Dionysus/Bacchus absorbed many other deities including Liber and Zagreus. Absorbed or are they different aspects thereof? Anyway, a bit about Ariadne: Her name means "Most Holy" in both Greek and Latin. Quoth Wiki: Ariadne (Etruscan Areatha) is paired with Dionysus (Etruscan Fufluns) on engraved bronze Etruscan bronze mirrorbacks, where the Athenian culture-hero Theseus is absent, and Semele (Etruscan Semla), as mother of Dionysus, may accompany the pair, lending a particularly Etruscan air of family authority.

An inscription from Knossos (home of Ariadne, the infamous labyrinth and Minotaur) says: "to all the gods, honey... to the mistress of the labyrinth honey" Ariadne as Priestess of Knossos? Mistress of the Labyrinth? There are stories associating Dionysus and Proserpina. Is Ariadne another name for her? Certainly, if the labyrinth is the decent into and return from the Underworld, the labyrinth is her domain. Are the two Goddesses the same? Different names from different lands? Is Ariadne the Minoan Snake Goddess Herself? There are also myths involving Dionysus descending into the Underworld to retrieve Ariadne as well as his mother, Semele (Proserpina and Ceres?) It was spoofed in ancient times, by Aristophanes in his comedy, The Frogs. Instead of going to the underworld to get the women back, he complains about a lack of good writers and goes to bring back the best one. There is a contest where he decides. Stephen Sondheim updated the concept in a musical.

Note the last picture from the Villa of the Mysteries. Is this the Bacchic Cult Rites?
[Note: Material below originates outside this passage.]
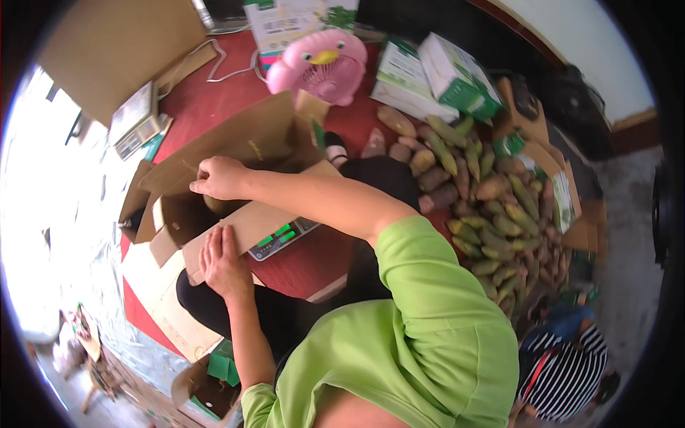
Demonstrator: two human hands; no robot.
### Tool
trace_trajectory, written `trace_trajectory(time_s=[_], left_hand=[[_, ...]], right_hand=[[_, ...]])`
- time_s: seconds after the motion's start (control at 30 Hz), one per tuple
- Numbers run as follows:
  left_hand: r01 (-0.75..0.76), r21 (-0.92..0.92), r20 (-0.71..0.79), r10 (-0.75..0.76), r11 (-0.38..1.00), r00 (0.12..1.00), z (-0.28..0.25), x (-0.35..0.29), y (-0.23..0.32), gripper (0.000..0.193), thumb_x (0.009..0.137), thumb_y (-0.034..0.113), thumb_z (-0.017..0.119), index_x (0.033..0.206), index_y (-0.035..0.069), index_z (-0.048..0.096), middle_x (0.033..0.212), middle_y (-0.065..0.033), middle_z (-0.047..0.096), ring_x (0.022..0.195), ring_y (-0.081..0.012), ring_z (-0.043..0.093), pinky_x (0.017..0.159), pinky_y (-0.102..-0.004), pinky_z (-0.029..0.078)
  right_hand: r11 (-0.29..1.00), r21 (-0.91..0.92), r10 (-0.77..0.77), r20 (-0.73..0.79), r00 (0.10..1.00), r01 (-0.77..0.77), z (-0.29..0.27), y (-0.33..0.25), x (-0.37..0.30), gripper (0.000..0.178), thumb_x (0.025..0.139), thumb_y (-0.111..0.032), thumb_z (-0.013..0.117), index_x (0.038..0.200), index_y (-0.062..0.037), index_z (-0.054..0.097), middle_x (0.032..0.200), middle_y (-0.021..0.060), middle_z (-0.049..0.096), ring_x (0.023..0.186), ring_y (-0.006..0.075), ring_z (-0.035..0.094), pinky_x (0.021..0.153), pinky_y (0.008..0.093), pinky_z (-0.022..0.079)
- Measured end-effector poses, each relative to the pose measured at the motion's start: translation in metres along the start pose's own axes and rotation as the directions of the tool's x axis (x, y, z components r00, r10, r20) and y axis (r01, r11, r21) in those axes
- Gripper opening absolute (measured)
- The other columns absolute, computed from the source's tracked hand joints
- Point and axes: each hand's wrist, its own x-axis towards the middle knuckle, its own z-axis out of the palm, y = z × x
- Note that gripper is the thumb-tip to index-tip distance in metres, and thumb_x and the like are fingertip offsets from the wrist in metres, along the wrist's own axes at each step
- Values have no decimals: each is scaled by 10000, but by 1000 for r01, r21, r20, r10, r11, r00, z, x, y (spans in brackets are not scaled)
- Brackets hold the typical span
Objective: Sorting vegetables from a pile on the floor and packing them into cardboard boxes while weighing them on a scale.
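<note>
A brown cardboard box (214, 178), flaps up, sits on a scale (282, 239) over red floor; left hand (225, 262) is laid flat on its near flap, fingers together. Right hand (217, 178) is curled on the rim, its grip unclear. One pink fan (317, 65) and two green-white cartons (435, 78) are noted, then an uncounted sweet potato heap (492, 214).

The open box (235, 153) is plain brown corrugated cardboard, matt and a little creased along its flaps, and both bare hands, the left hand (225, 262) and the right hand (220, 177), lie on that dull paper surface. The floor covering (207, 103) is dark red, smooth and faintly shiny. The small fan (319, 64) is glossy pink plastic. The white and green cartons (435, 78) are smooth printed card with a slight sheen. The heaped sweet potatoes (492, 207) have rough, dusty, matt skins. The green shirt (421, 335) is soft matt cloth.
</note>
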Motion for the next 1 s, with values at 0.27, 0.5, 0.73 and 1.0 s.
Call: trace_trajectory(time_s=[0.27,0.5,0.73,1.0], left_hand=[[-1,6,31,1,1000,1000,1,-3,2,383,753,22,543,1118,105,625,1157,-48,607,1107,-254,556,951,-379,408],[-21,66,0,21,998,1000,5,-3,0,447,743,26,533,1165,154,609,1175,-28,605,1057,-247,579,907,-363,438],[-83,99,-38,87,992,995,14,-3,-1,473,756,-32,488,1170,157,615,1156,-37,623,1045,-239,598,871,-335,474],[-88,126,-11,90,988,996,16,-4,3,497,732,-35,480,1176,147,611,1161,-38,620,1058,-244,589,884,-351,460]], right_hand=[[985,-55,-171,-106,979,166,-133,-12,-71,206,813,-179,633,943,-19,650,883,97,658,823,178,618,752,299,475],[953,-9,250,-539,804,-302,-267,92,-217,278,865,-203,583,1055,-2,611,949,51,646,842,137,612,697,254,473],[467,-430,466,-624,628,-773,-251,276,-447,234,833,-206,540,948,-31,645,885,209,640,865,351,620,732,412,481],[98,-622,753,-465,466,-777,-151,330,-567,182,838,-150,478,920,-57,611,906,179,641,871,341,628,771,446,507]])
Is it the Eleusinian Mysteries? Were they combined in Greece? Are Proserpina and Ariadne alternate names for the same Goddess? Mmmm food for thought, tastes great, less filling.
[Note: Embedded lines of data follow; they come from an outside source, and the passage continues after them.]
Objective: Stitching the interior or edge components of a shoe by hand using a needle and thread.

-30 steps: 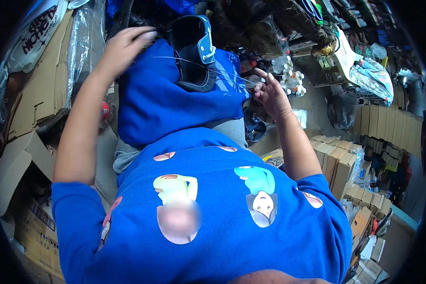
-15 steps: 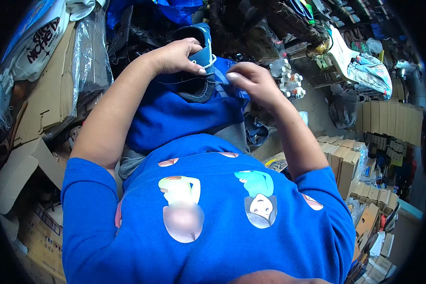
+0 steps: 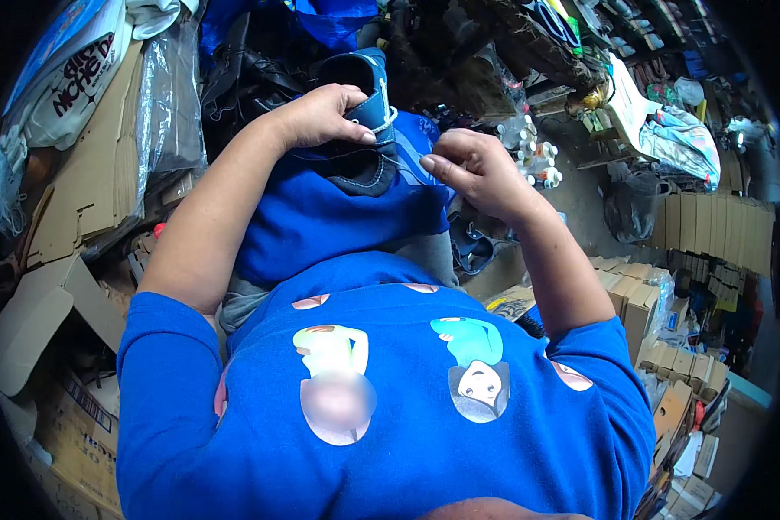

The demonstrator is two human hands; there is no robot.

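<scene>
Upper centre | left hand clamps the blue lace-up shoe, seemingly to steady it | right hand, apart, pinches thin thread, apparently for tension

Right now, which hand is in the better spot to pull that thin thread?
Probably the right hand: it seems to pinch the thread, out to the side of the shoe. The left hand is busy gripping the shoe.

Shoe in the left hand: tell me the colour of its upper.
The shoe's upper is a muted blue, best seen in the head view.
</scene>
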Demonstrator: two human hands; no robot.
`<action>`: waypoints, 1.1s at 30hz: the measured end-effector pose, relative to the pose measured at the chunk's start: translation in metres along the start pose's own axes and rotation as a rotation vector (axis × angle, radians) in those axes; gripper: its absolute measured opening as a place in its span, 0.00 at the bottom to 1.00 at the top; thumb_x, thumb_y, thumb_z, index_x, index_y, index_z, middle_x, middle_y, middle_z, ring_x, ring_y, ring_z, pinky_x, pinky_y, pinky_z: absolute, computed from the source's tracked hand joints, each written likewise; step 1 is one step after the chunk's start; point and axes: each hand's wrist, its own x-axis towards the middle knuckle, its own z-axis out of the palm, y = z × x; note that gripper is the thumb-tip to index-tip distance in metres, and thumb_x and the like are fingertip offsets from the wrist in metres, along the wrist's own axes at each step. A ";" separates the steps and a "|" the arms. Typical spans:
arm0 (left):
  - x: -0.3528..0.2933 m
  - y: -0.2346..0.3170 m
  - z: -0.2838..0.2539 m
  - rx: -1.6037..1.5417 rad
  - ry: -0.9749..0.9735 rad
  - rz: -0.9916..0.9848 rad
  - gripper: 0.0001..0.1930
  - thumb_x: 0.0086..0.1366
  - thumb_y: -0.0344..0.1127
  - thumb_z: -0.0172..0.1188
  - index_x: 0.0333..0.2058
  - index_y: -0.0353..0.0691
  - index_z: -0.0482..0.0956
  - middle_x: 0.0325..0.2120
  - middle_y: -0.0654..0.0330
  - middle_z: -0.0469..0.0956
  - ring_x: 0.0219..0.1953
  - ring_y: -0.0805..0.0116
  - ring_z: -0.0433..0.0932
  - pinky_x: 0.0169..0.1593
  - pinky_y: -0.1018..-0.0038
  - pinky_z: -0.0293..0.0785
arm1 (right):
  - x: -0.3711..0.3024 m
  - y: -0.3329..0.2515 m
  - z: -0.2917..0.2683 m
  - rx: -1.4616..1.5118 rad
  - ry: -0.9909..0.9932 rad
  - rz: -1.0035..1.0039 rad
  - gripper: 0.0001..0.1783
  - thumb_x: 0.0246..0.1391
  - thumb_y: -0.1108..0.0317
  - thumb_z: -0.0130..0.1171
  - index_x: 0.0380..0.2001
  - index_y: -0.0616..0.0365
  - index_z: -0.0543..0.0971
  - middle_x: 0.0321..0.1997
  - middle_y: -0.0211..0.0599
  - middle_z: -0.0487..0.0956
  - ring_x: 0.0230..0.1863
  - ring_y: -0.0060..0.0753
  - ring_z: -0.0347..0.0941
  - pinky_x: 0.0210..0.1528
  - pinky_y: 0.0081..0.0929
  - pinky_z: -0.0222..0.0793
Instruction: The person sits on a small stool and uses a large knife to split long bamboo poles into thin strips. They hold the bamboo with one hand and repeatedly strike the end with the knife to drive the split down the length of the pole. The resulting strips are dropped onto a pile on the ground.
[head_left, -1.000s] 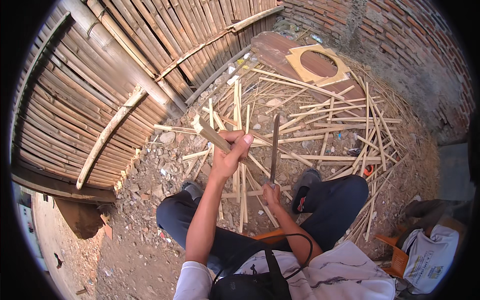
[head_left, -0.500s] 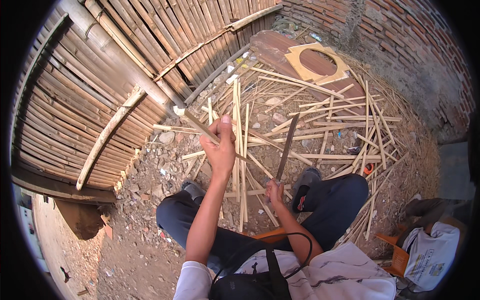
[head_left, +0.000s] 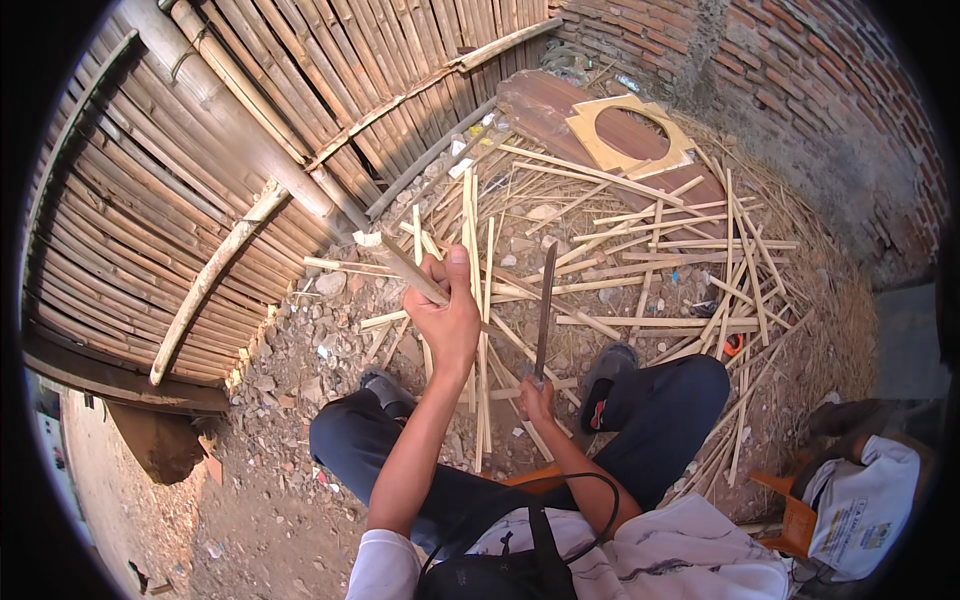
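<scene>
My left hand [head_left: 445, 315] is closed round a piece of split bamboo [head_left: 398, 264], whose pale cut end points up and away to the left. Low in my right hand [head_left: 537, 398] is the handle of a long knife [head_left: 546, 315]; its dark, narrow blade stands upward, apart from the bamboo. My fingers hide most of the handle. Beyond and beneath both hands, pale bamboo strips [head_left: 480, 300] lie crossed over one another on the ground.
A bamboo slat wall [head_left: 250, 150] rises at the left, a brick wall [head_left: 800, 110] at the far right. A brown board [head_left: 535, 100] and a yellowish panel with a round hole [head_left: 590, 135] lie at the back. A white bag [head_left: 865, 510] sits at the lower right, on stony ground.
The bamboo has turned in my left hand, so its cut end shows more. The knife has moved slightly left and stands more upright.
</scene>
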 end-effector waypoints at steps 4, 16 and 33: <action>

Dionysus & Ariadne at a tragedy play | Greek vase, Athenian red figure volute krater
Note the Leopards in this Waterhouse painting. They are associated with Dionysus

Dionysus with Semele or Ariadne?


1 comment:

  1. I like your idea very much of renaming these holidays as "Irish Heritage Day" and "Italian Heritage Day" -- puts the emphasis where it should be -- on culture, not individuals or specific historical events.